Pelo acordo, a Berkshire pagará US$ 72,50 por cada ação da construtora, o que representa um prêmio de 24% em relação à cotação mais recente.
As ações da Taylor eram negociadas por US$ 58,50 no fechamento de sexta-feira (29), mas dispararam nas primeiras horas de negociação desta segunda-feira (1º), passando dos US$ 70.

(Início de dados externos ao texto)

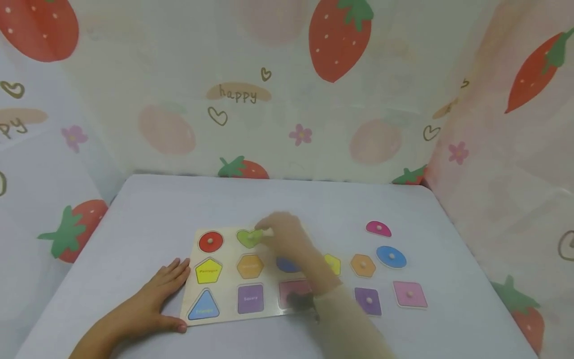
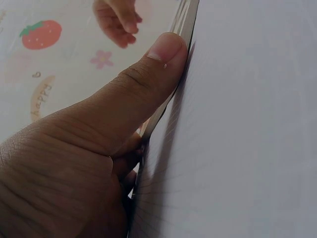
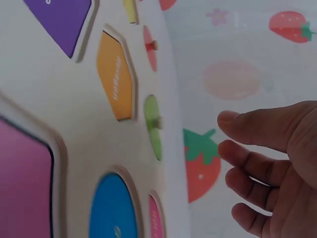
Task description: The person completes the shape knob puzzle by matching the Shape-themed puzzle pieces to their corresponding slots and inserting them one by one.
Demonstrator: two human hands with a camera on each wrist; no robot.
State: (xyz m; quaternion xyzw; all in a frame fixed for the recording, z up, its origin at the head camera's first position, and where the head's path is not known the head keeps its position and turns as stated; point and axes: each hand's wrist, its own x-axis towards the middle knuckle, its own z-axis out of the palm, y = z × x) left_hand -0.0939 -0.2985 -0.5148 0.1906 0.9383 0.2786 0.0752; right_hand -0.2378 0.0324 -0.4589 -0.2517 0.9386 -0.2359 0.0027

O papel, porém, vai deixar a Nyse (Bolsa de Valores de Nova York) após a conclusão da compra, o que está previsto para acontecer no segundo semestre deste ano.
1º grande aposta pós-Buffett
Esta é a primeira aquisição realizada pela Berkshire desde a aposentadoria de
Warren Buffett, que entregou o comando da gestora para
Greg Abel no final do ano passado.
Há cerca de um mês, Buffett disse que o ambiente não estava propício a novos investimentos, devido aos preços elevados do mercado. Porém, mostrou-se confiante na capacidade do seu sucessor de fazer bons movimentos.
Quando assumiu o comando da Berkshire, Abel disse que iria preservar a filosofia de investimentos de longo prazo e de criação de valor do Oráculo de Omaha.
Aposta no mercado imobiliário
🏠 Abel disse neste domingo (31) que a compra da Taylor Morrison Home reflete o compromisso de longa data da Berkshire com o mercado imobiliário e deve expandir a atuação da empresa no setor.
"Com o tempo, esperamos unificar as nossas operações de construção de casas numa plataforma integrada, permitindo-nos realizar o sonho da casa própria para mais americanos", afirmou o CEO da Berkshire.
A Berkshire também é proprietária da construtora Clayton Homes e de uma fatia da Lennas e ainda mantém participações em diferentes empresas de materiais de construção.
Com atuação em 12 estados norte-americanos, a Taylor Morrison entra neste portfólio já como uma das maiores construtoras e incorporadoras dos Estados Unidos. Não à toa, o negócio custou bilhões para a Berkshire.
O negócio, porém, também representa um voto de confiança no mercado imobiliário americano, pois a construção de casas novas e as ações das construtoras têm oscilado nos Estados Unidos nos últimos meses.
O
iShares U.S. Home Construction, ETF que acompanha o desempenho do setor de construção residencial americano, recuou 3,3% nos cinco primeiros meses de 2026.